如果想要弄到大本的住址,灰獾帮……绝对是一条路子。
“先生,这么巧,又,又见面了。”
铁头神色僵硬地望着眼前的两个男人,光溜溜的脑袋上已是沁出了几滴冷汗。
心中只觉倒霉。
昨天正常收个保护费,只是稍微疏忽,忘记提前调查背景。
没想到那个看上去一脸老实的裁缝铺老板,竟然是个硬茬。
不仅和铁桶蟾蜍的“倔驴”有交情,还正好遇上了疑似职业者的朋友串门。
也就是自己反应快,不然怕是最少要留一条胳膊在店里。
回来路上看到个新人模样的冒险者,想着发笔横财,对方表现得却像个不要命的疯子,连他自己都好像受到了什么东西的影响,失去了对身体的控制。

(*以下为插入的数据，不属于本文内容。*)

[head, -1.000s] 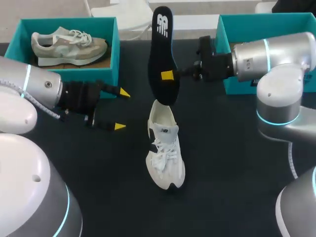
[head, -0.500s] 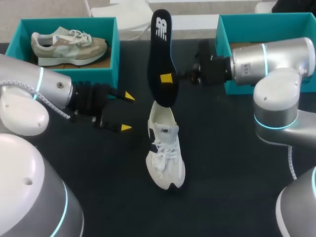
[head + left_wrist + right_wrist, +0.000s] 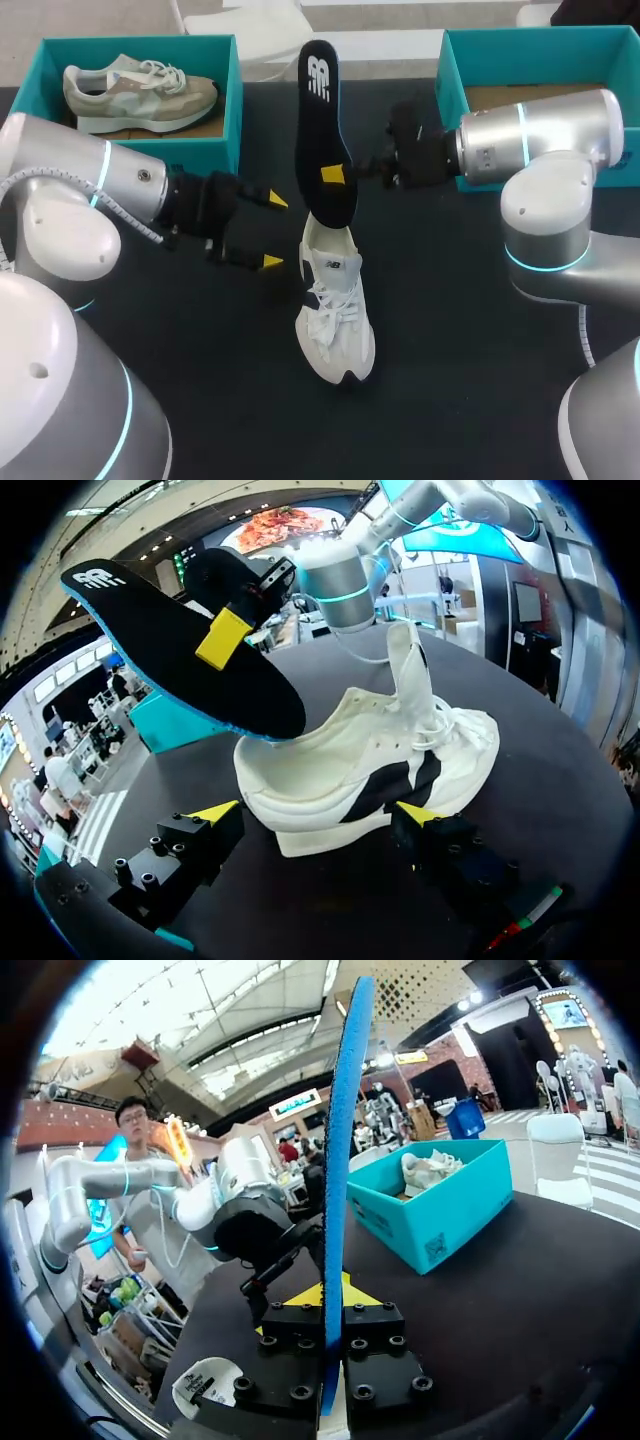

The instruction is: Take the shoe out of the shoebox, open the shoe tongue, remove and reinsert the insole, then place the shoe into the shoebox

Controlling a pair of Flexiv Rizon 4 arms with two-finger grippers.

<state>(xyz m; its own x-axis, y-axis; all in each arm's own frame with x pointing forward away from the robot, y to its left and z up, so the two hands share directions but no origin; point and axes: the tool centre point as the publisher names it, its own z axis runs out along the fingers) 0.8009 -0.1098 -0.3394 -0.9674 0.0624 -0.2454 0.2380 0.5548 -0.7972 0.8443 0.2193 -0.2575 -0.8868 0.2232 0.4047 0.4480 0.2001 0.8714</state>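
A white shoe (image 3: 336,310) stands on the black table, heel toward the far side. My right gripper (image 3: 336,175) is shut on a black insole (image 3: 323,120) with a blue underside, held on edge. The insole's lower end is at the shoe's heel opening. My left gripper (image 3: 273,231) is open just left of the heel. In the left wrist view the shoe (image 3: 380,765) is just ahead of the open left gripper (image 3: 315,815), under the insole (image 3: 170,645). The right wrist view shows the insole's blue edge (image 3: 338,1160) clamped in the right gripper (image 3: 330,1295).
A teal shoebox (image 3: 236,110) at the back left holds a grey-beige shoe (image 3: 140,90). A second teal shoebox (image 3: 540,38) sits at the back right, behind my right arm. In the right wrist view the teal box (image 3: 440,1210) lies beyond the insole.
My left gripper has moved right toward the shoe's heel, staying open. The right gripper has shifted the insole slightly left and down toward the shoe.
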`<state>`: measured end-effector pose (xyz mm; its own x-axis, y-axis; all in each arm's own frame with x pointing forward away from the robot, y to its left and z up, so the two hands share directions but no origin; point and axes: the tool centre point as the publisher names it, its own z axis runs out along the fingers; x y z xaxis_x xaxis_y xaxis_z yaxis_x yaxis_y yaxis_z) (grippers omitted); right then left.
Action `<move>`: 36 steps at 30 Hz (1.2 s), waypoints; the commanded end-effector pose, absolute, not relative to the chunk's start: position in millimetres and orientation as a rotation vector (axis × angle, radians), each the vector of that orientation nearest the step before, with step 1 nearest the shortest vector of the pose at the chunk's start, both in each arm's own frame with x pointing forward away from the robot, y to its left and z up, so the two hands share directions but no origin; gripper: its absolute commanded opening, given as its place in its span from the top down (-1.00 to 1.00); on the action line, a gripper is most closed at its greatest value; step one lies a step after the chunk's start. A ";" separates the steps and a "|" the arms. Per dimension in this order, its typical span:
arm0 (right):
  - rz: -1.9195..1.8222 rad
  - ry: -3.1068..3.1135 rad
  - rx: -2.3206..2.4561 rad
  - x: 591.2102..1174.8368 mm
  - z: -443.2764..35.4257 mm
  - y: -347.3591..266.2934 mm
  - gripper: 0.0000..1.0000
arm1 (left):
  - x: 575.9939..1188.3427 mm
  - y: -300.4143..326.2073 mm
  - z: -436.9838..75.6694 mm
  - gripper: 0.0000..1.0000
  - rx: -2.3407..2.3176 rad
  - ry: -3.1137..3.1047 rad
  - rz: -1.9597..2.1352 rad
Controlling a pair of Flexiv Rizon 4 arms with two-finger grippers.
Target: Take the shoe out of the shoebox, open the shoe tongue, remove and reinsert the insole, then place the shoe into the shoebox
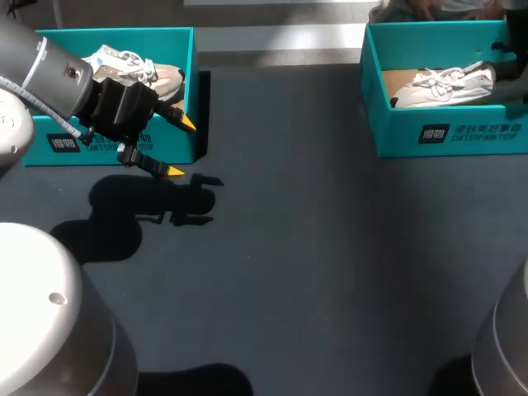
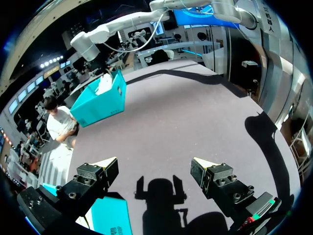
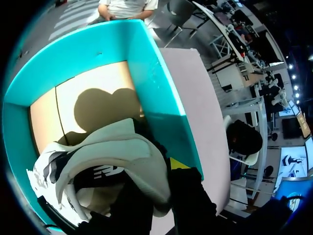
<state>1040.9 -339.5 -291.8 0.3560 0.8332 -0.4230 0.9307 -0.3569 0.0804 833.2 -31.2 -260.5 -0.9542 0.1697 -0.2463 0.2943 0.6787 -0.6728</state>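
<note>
Not much looks done from here: the shoe point(image 1: 445, 85) lies in the right box point(image 1: 450, 136), with the right gripper point(image 3: 161, 178) down at its heel. Whether it has a grip, I cannot tell. I'd judge the lift-out, tongue, insole and return all remain. The left gripper point(image 1: 180, 147) hangs wide open and empty over the table, just in front of the left box point(image 1: 115, 35), which holds a second shoe point(image 1: 136, 70). Both boxes carry white print on their fronts, and there is a logo inside the shoe's heel.
</note>
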 end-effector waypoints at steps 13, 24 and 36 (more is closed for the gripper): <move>-0.473 1.563 2.337 1022.5 -338.2 -344.0 1.00 | 832.6 -31.4 -260.3 -1.00 0.379 2.728 -1.131; -0.473 1.541 2.358 1024.3 -360.3 -348.6 0.08 | 832.6 -31.4 -260.3 -1.00 0.379 2.728 -1.131; -0.371 1.497 2.384 1017.7 -329.7 -345.7 -0.56 | 832.6 -31.4 -260.3 -1.00 0.379 2.728 -1.131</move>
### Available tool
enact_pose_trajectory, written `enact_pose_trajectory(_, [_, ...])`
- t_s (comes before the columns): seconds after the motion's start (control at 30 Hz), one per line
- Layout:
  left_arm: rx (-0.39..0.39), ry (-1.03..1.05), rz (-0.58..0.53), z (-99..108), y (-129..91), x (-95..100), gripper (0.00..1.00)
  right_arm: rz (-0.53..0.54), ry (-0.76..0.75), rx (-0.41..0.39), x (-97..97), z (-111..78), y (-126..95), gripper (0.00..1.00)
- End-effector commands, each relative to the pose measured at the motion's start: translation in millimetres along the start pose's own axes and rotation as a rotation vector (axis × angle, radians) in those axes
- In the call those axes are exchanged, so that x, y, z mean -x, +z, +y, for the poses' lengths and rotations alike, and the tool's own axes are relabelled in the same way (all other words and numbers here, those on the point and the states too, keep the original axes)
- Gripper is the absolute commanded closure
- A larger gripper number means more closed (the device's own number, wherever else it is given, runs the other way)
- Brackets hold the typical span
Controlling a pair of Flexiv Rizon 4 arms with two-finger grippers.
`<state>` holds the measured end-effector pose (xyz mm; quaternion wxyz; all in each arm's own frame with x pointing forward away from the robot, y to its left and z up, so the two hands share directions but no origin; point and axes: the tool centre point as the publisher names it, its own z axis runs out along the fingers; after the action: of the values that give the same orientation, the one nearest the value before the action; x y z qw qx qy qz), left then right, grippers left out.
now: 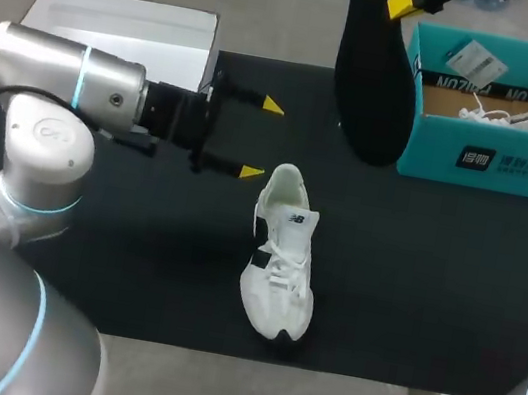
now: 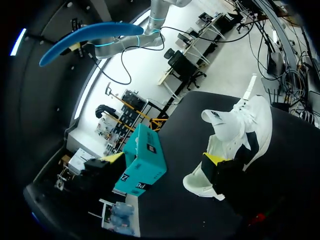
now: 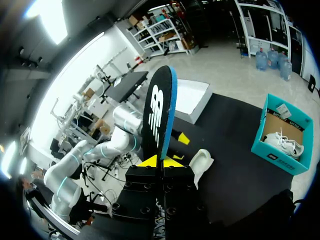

连夜找个教堂拜了拜,第二天便逮到只肥羊,收获了帮里老大曾经提到过的好东西。
自以为已经在神明光辉的照耀下,洗去了身上的晦气,带着小弟高高兴兴回到酒馆,打算好好喝上一顿。
竟然又遇见了昨天那位在裁缝铺见过一面的黑发冒险者。
甚至身旁还多了个同伴。
那种存在感极低,好似只要一不留神就会从视线中消失的古怪状态,显然也是一位获得了职业等级的资深冒险者。
“玛德,难不成是因为昨天夜里祈祷之前没有洗澡,惹怒了天上的神灵?”
“还是教堂里那个老东西吃了回扣,只是在敷衍老子?”
铁头在心中抱怨着,脸上却愈发恭敬,连头都不敢抬,只是低垂着脑袋,望着地上两双皮靴。
“两位先生,请问……有什么吩咐?”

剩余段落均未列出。